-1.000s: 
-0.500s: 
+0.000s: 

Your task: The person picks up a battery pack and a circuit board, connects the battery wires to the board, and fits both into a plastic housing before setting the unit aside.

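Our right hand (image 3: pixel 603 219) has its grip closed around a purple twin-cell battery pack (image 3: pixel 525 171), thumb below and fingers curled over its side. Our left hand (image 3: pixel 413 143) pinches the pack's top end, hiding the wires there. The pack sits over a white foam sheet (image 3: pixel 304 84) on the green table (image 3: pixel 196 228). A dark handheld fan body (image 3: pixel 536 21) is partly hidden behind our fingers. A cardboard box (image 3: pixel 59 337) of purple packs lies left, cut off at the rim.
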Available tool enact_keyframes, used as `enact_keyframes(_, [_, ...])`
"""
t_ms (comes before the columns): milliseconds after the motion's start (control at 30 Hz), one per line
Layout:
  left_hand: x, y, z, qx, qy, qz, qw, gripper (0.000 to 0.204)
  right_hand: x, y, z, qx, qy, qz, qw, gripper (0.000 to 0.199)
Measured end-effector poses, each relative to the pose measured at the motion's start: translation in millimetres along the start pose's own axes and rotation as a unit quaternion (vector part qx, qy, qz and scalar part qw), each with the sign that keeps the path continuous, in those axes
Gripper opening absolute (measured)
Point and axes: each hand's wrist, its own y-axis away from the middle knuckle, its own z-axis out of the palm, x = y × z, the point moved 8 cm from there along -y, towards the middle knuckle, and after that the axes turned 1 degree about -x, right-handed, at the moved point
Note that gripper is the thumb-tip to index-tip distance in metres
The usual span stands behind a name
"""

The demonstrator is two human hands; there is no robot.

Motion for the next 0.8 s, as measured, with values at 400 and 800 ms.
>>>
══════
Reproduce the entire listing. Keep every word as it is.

__FINAL ANSWER__:
-1.000s: 
-0.500s: 
+0.000s: 

Your task: The person picks up a battery pack and a circuit board, connects the battery wires to the board, and fits both into a plastic housing before setting the unit aside.

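Our right hand (image 3: pixel 603 219) has its grip closed around a purple twin-cell battery pack (image 3: pixel 525 171), thumb below and fingers curled over its side. Our left hand (image 3: pixel 413 143) pinches the pack's top end, hiding the wires there. The pack sits over a white foam sheet (image 3: pixel 304 84) on the green table (image 3: pixel 196 228). A dark handheld fan body (image 3: pixel 536 21) is partly hidden behind our fingers. A cardboard box (image 3: pixel 59 337) of purple packs lies left, cut off at the rim.
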Available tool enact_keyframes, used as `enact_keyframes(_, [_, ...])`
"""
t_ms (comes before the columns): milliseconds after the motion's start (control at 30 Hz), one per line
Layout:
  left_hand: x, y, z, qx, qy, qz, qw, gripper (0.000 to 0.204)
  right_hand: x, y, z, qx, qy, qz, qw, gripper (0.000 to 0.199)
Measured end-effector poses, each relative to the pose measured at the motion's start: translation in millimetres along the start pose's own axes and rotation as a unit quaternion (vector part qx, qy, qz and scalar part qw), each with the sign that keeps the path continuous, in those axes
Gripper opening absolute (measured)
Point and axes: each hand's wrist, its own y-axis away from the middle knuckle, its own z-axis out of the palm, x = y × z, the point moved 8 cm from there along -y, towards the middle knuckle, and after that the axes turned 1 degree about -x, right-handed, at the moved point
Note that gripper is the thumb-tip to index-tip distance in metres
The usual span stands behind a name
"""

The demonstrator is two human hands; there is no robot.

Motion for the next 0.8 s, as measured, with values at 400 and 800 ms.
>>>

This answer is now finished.